No time to explain! Get in the skyranger!
Like before, everything is ridiculously scarce, but there one resource that I had plenty of in XCOM: Enemy Unknown and certainly have felt a keen dearth of in XCOM 2: time. In some missions, you’ve got a time limit (well, turn limit) on when to complete certain objectives, from hacking an ADVENT computer to destroying a key target to simply getting your forces in and out on time. This limit caused me more heartache and frustration in the early game than any other feature. Within the first eight or ten missions, you’re still getting things going, and if you’d had a particularly bad mission before that puts your best people out of commission, you’re stuck with a bunch of rookies for the next. And trust me, you don’t want rookies handling a time-sensitive mission. Until you manage to get your teams trained up enough, this will be a common problem in the early game. It also means that you can’t sneak across the battlefield and bide your time. And if you’re not fighting timed missions, there are plenty of calls for your time in the geoscape. Do you go get supplies or bomb a precious base or rescue some forces? Do you heal your injured forces or move your base to a more accessible point? The pressures on your time are crazy, and to cap this off you’ve also got a nebulous ADVENT project called “The Avatar Project” that keeps ticking; if it reaches completion, it’s game over, so you also have missions that are aimed at putting the Avatar project off schedule, so do you do those, or scan for supplies, or do a mission that will net you new staff, or…? It’s difficult being in charge of these world-shaking decisions.

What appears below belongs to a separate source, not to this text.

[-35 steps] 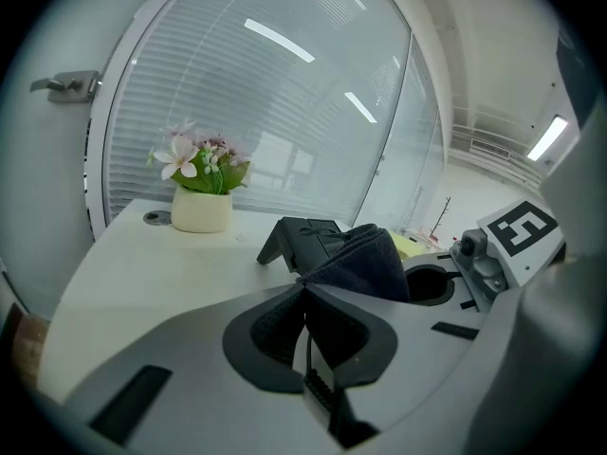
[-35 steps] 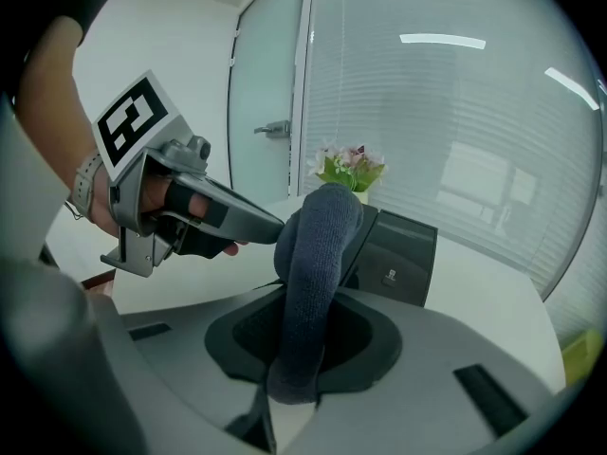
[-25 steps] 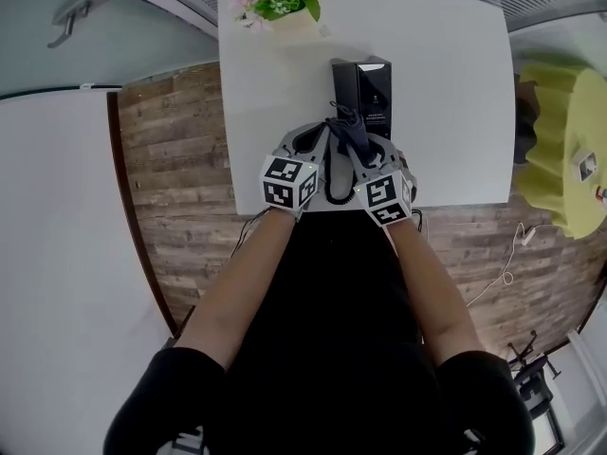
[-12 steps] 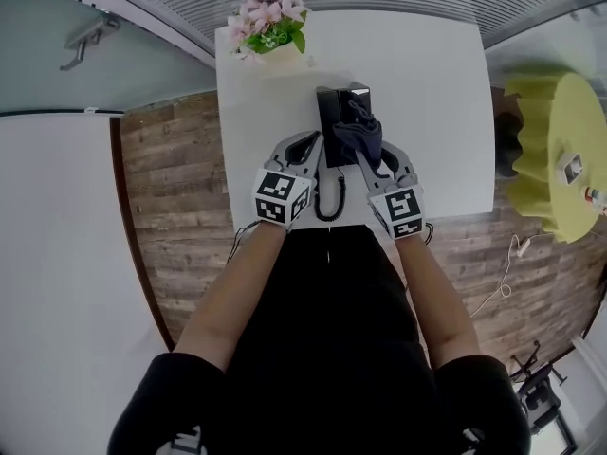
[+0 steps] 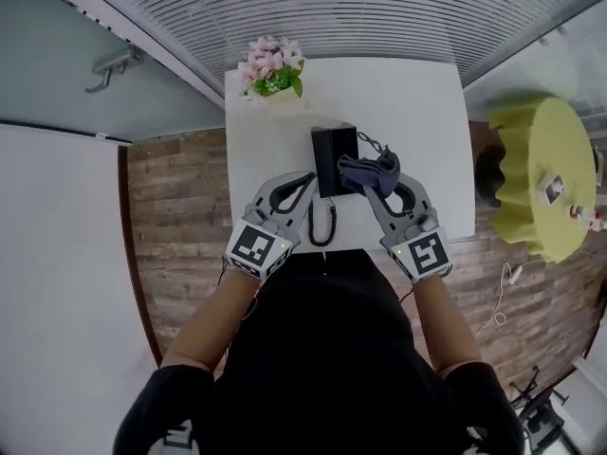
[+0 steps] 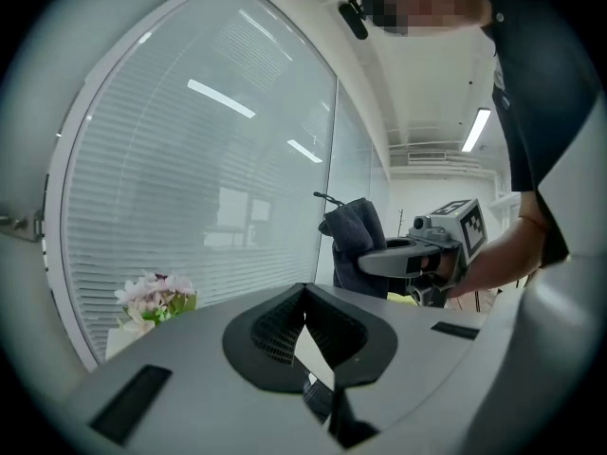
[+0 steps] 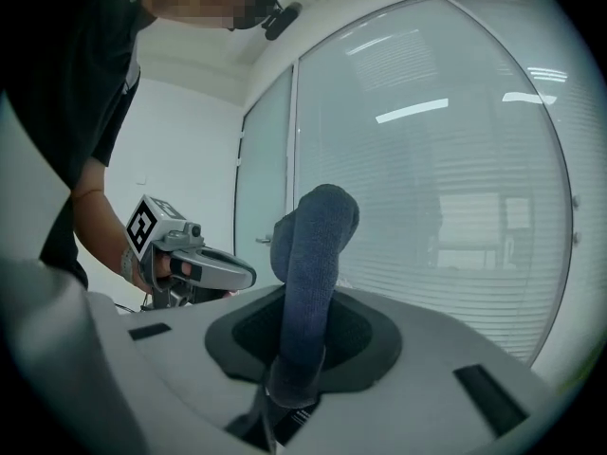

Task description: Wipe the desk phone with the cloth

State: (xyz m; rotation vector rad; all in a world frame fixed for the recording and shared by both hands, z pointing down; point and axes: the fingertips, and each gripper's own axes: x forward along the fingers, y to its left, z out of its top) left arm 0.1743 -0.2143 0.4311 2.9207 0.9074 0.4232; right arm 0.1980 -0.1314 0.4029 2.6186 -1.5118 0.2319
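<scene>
On the white table (image 5: 417,112) stands the black desk phone (image 5: 333,157), its coiled cord (image 5: 322,224) trailing toward the near edge. A dark blue cloth (image 5: 368,171) hangs bunched from my right gripper (image 5: 374,184), just right of the phone and lifted off it. In the right gripper view the cloth (image 7: 311,273) stands up out of the shut jaws, with the left gripper (image 7: 204,268) at the left. My left gripper (image 5: 305,178) hovers by the phone's near left corner, shut with nothing in it. The left gripper view shows the cloth (image 6: 358,240) in the right gripper (image 6: 417,254).
A pot of pink flowers (image 5: 270,69) stands at the table's far left corner, and the flowers (image 6: 155,299) show in the left gripper view too. A yellow round table (image 5: 545,173) with small items is to the right. Window blinds run behind the table.
Both grippers have drawn back toward the table's near edge. The cloth has come off the phone and now sits to its right. The head view has pulled back.
</scene>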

XCOM 2 I found was noticeably more difficult than the original games, even on the less demanding difficulty settings. The timed missions really did me in, but the alien AI seemed a lot more canny, especially in the early game when you’re commanding the barely-armed dregs of an army. A single mutant sectoid is enough to turn your team to jelly, and you can be sure that any downed foe won’t stay dead for long, because new sectoids have the ability to zombify the dead, if they’re not mind controlling your own people. While it makes for a frustrating early experience, as your troops become more experienced and more capable in the field, the tide will start turning. But it’s a long, painful slog to get there. And funnily enough, more rewarding once you’re finally strong enough.
While more XCOM is really a good thing, this game has some crazy game-breaking bugs, despite being released on a single platform to “make development simpler”. I encountered game crashes, mesh pop, and the occasional bad AI. While the patient among you could probably wait until at least one patch has been issued, the game still runs OK most of the time. Bear in mind that the minimum specs ask for a fairly decent machine, too, so if you’re running anything less than a minibeast, expect a slow, less than spectacular show.
Mission complete
Overall, however, I can still recommend XCOM 2 to players who thoroughly enjoyed the originals. Much of what happens in this game won’t make sense to someone not familiar with the game’s mythos, so people looking for a gentle introduction should go back to the beginning. However, it’s not a complete problem if you want to just jump in here; just know you’ll be a little out of your depth for a while. Otherwise, let loose on the aliens with your guns and tear them a new one.